Crate grenad

source ·
Expand description

This library provides tools to sort, merge, write, and read immutable key-value pairs. The entries in the grenad files are immutable and the only way to modify them is by creating a new file with the changes.

Example: Use the Writer and Reader structs

You can use the Writer struct to store key-value pairs into the specified std::io::Write type. The Reader type can then be used to read the entries.

The entries provided to the Writer struct must be given in lexicographic order.

use std::io::Cursor;

use grenad::{Reader, Writer};

let mut writer = Writer::memory();

// We insert our key-value pairs in lexicographic order.
writer.insert("first-counter", 119_u32.to_ne_bytes())?;
writer.insert("second-counter", 384_u32.to_ne_bytes())?;

// We create a reader from our writer.
let cursor = writer.into_inner().map(Cursor::new)?;
let mut cursor = Reader::new(cursor)?.into_cursor()?;

// We can see that the sum of u32s is valid here.
assert_eq!(cursor.move_on_next()?, Some((&b"first-counter"[..], &119_u32.to_ne_bytes()[..])));
assert_eq!(cursor.move_on_next()?, Some((&b"second-counter"[..], &384_u32.to_ne_bytes()[..])));
assert_eq!(cursor.move_on_next()?, None);

// We can also jum on any given entry.
assert_eq!(cursor.move_on_key_greater_than_or_equal_to("first")?, Some((&b"first-counter"[..], &119_u32.to_ne_bytes()[..])));
assert_eq!(cursor.move_on_key_equal_to("second-counter")?, Some((&b"second-counter"[..], &384_u32.to_ne_bytes()[..])));
assert_eq!(cursor.move_on_key_lower_than_or_equal_to("abracadabra")?, None);

Example: Use the Merger struct

In this example we show how you can merge multiple Readers by using a merge function when a conflict is encountered.

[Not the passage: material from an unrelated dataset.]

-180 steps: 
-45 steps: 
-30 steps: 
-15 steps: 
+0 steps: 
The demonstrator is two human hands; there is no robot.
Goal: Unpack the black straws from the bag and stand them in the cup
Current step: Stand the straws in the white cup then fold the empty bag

The entries yielded by the Merger struct are returned in lexicographic order, a good way to write them back into a new Writer.

use std::array::TryFromSliceError;
use std::borrow::Cow;
use std::convert::TryInto;
use std::io::Cursor;

use grenad::{MergerBuilder, Reader, Writer};

// This merge function:
//  - parses u32s from native-endian bytes,
//  - wrapping sums them and,
//  - outputs the result as native-endian bytes.
fn wrapping_sum_u32s<'a>(
 _key: &[u8],
 values: &[Cow<'a, [u8]>],
) -> Result<Cow<'a, [u8]>, TryFromSliceError>
{
    let mut output: u32 = 0;
    for bytes in values.iter().map(AsRef::as_ref) {
        let num = bytes.try_into().map(u32::from_ne_bytes)?;
        output = output.wrapping_add(num);
    }
    Ok(Cow::Owned(output.to_ne_bytes().to_vec()))
}

// We create our writers in memory to insert our key-value pairs.
let mut writera = Writer::memory();
let mut writerb = Writer::memory();
let mut writerc = Writer::memory();

// We insert our key-value pairs in lexicographic order
// and mix them between our writers.
writera.insert("first-counter", 32_u32.to_ne_bytes())?;
writera.insert("second-counter", 64_u32.to_ne_bytes())?;
writerb.insert("first-counter", 23_u32.to_ne_bytes())?;
writerb.insert("second-counter", 320_u32.to_ne_bytes())?;
writerc.insert("first-counter", 64_u32.to_ne_bytes())?;

// We create readers from our writers.
let cursora = writera.into_inner().map(Cursor::new)?;
let cursorb = writerb.into_inner().map(Cursor::new)?;
let cursorc = writerc.into_inner().map(Cursor::new)?;
let readera = Reader::new(cursora)?.into_cursor()?;
let readerb = Reader::new(cursorb)?.into_cursor()?;
let readerc = Reader::new(cursorc)?.into_cursor()?;

// We create a merger that will sum our u32s when necessary,
// and we add our readers to the list of readers to merge.
let merger_builder = MergerBuilder::new(wrapping_sum_u32s);
let merger = merger_builder.add(readera).add(readerb).add(readerc).build();

// We can iterate over the entries in key-order.
let mut iter = merger.into_stream_merger_iter()?;

// We can see that the sum of u32s is valid here.
assert_eq!(iter.next()?, Some((&b"first-counter"[..], &119_u32.to_ne_bytes()[..])));
assert_eq!(iter.next()?, Some((&b"second-counter"[..], &384_u32.to_ne_bytes()[..])));
assert_eq!(iter.next()?, None);

Example: Use the Sorter struct

In this example we show how by defining a merge function, we can insert multiple entries with the same key and output them in lexicographic order.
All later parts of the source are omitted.